• TASK INSTRUCTIONS: Using the listing that follows, filter out every line lacking the string "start" and return the rest.
--- EXERCISE DATA Enclosed Below ---
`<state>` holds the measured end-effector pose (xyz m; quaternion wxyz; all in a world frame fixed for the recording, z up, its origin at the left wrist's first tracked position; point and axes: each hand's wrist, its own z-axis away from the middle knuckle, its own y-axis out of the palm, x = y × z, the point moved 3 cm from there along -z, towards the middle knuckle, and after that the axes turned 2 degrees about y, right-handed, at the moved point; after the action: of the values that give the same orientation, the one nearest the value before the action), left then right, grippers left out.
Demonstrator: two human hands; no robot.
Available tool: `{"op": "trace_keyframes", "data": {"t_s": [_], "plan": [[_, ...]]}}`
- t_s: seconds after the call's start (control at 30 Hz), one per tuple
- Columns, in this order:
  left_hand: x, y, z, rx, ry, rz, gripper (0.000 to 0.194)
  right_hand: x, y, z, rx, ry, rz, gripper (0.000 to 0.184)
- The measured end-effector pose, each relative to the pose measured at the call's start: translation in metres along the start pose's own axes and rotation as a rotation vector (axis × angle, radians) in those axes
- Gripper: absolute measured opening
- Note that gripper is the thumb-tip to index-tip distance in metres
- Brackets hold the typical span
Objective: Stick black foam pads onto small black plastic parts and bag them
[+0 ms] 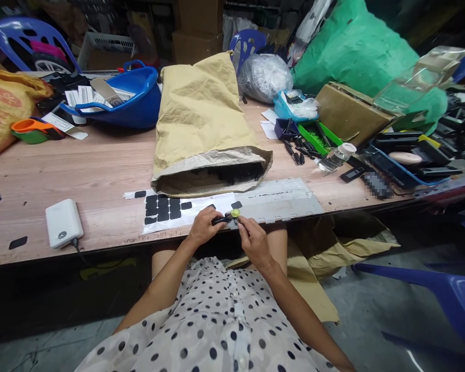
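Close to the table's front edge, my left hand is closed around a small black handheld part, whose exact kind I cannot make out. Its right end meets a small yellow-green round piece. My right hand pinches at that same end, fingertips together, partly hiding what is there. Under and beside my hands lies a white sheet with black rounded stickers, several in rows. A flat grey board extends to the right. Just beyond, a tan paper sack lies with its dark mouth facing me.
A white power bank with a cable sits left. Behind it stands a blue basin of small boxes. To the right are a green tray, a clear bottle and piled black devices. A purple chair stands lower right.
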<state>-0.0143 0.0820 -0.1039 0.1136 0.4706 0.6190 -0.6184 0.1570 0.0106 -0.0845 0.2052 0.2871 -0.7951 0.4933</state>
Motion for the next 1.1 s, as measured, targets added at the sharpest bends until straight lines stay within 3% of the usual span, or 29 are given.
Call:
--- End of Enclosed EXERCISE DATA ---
• RESPONSE BOX:
- t_s: seconds after the call's start (control at 30 Hz), one per tuple
- The measured end-effector pose, each relative to the pose measured at the call's start: translation in metres along the start pose's own axes and rotation as a rotation vector (axis × angle, radians) in those axes

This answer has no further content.